Sumit Garg May 24, 2023, 7:31 a.m. UTC | #2
On Tue, 23 May 2023 at 12:41, Etienne Carriere
<etienne.carriere@linaro.org> wrote:
>
> Hello Sumit,
>
>
> On Wed, 17 May 2023 at 16:33, Sumit Garg <sumit.garg@linaro.org> wrote:
> >
> > From: Etienne Carriere <etienne.carriere@linaro.org>
> >
> > Adds support in the OP-TEE driver to keep track of reserved system
> > threads. The optee_cq_*() functions are updated to handle this if
> > enabled. The SMC ABI part of the driver enables this tracking, but the
> > FF-A ABI part does not.
> >
> > The logic allows atleast 1 OP-TEE thread can be reserved to TEE system
> > sessions. For sake of simplicity, initialization of call queue
> > management is factorized into new helper function optee_cq_init().
> >
> > Co-developed-by: Jens Wiklander <jens.wiklander@linaro.org>
> > Signed-off-by: Jens Wiklander <jens.wiklander@linaro.org>
> > Signed-off-by: Etienne Carriere <etienne.carriere@linaro.org>
> > Co-developed-by: Sumit Garg <sumit.garg@linaro.org>
> > Signed-off-by: Sumit Garg <sumit.garg@linaro.org>
> > ---
> >
> > Disclaimer: Compile tested only
> >
> > Hi Etienne,
> >
> > Overall the idea we agreed upon was okay but the implementation looked
> > complex to me. So I thought it would be harder to explain that via
> > review and I decided myself to give a try at simplification. I would
> > like you to test it if this still addresses the SCMI deadlock problem or
> > not. Also, feel free to include this in your patchset if all goes fine
> > wrt testing.
>
> With these changes, there is no more a specific waiting list for TEE
> system threads hence when a waiting queue can complete, we'll pick any
> TEE thread, not a TEE system thread first..

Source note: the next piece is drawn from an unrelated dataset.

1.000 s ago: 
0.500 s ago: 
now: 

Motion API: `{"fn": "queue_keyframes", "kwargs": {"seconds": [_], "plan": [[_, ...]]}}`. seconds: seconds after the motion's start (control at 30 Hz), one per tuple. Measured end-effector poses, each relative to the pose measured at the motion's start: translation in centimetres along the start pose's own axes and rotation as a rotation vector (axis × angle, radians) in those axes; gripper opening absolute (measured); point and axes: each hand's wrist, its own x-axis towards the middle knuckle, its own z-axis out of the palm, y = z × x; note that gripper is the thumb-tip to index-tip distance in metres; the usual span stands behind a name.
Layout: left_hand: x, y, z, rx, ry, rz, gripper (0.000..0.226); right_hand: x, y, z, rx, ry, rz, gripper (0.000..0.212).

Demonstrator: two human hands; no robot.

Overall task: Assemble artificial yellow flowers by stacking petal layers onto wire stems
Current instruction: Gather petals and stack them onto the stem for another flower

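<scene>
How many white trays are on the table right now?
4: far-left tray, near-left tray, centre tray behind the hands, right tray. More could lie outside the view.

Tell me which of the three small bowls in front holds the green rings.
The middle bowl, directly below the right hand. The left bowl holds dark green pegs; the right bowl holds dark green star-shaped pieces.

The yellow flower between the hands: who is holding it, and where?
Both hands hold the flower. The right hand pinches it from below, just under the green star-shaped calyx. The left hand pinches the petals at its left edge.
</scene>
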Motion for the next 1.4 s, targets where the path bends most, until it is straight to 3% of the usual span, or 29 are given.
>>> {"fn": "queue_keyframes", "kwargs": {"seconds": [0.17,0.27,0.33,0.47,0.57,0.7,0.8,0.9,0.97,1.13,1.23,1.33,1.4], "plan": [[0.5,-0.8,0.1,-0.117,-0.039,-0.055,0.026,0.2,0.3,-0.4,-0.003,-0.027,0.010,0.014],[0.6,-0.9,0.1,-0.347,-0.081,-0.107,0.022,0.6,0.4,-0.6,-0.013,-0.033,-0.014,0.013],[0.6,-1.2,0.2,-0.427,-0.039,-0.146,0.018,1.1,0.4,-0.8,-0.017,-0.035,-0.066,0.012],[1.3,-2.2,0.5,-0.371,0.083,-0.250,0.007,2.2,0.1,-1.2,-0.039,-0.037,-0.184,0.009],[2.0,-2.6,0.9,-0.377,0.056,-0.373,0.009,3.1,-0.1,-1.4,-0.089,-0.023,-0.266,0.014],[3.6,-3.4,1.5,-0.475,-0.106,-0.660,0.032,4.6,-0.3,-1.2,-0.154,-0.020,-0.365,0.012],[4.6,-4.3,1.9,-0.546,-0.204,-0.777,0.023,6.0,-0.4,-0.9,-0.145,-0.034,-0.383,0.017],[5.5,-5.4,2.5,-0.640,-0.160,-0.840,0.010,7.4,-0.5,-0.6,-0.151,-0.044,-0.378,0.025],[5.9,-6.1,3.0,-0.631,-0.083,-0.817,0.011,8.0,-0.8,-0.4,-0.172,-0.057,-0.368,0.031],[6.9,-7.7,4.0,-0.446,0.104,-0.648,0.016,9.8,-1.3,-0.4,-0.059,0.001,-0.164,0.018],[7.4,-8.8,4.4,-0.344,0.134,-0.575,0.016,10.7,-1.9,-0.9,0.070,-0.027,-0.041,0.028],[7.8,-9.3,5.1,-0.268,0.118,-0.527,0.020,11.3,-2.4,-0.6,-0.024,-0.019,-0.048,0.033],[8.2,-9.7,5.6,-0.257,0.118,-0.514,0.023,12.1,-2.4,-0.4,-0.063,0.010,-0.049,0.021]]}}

I had thought about this but I can't see any value in having a
separate wait queue for system threads. Here we only need to provide
an extra privileged thread for system sessions (kernel clients) such
that user-space doesn't contend for that thread. This prevents kernel
client's starvation or deadlock like in the SCMI case.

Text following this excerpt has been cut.